Have you ever gotten into a scenario where you tried to nest a useEffect hook within a useEffect hook? that is not allowed in React as it has to be at the top level of a functional component, it needs the order and consistency of hooks to manage the component state, thats why conditions and loops are also not allowed.
but there tends to be a need to just do a useQuery hook to call an endpoint.
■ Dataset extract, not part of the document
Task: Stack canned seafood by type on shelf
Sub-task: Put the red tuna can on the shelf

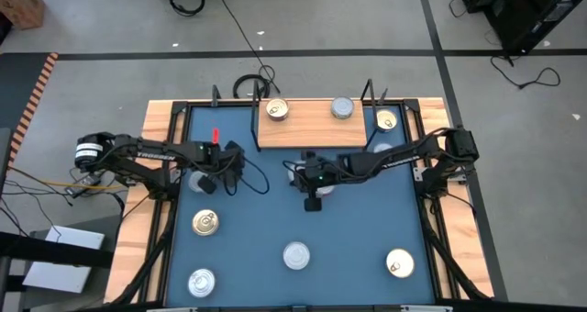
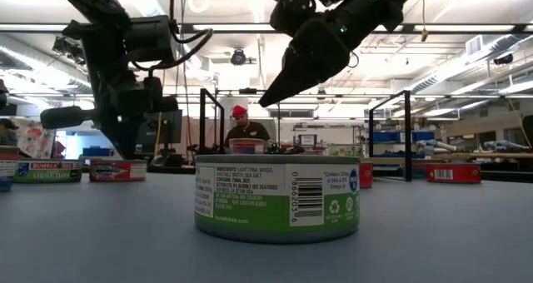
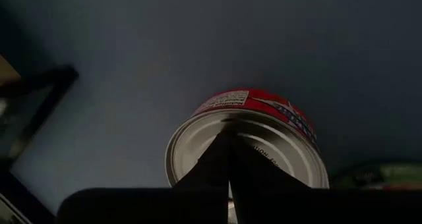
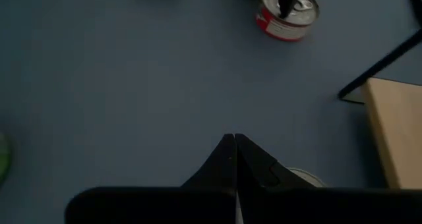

Unfortunately useQuery under the hood uses a useEffect hook and hence u cant just call the endpoint.
A work around is to use closures, which preseves the state of the scope. Closures are basically a function that contains a inner function that uses its outside scope.
1
2
3
4
5
6
7
8
function outerFunction() {
const outerVariable = 'hello';
function innerFunction() {
console.log(outerVariable);
}
return innerFunction
}
But how does this work in useEffect?
a simple example is as such, we will use useMutation of the same useQuery library that i recently ran into:
1
2
3
4
5
6
7
8
9
10
11
12
13
14
15
export const useUpdateBulkUser = () => {
const updateData = api.stockTakeData.bulktransactionUpdateData.useMutation();
//closure function
const updatebulkUser = async (value: UpdateDBField[]) => {
console.log(value);
const transaction = value.map((row: UpdateDBField) => {
return { where: { id: row.id }, data: { [row.field]: row.fieldValue } };
});
await updateData.mutateAsync(transaction);
};
return updatebulkUser;
};
In this case, the mutation is wrapped into a closure function that calls the outside useMutation hook but returns the inner function, i can now use this useUpdateBulkUser inside my useEffect!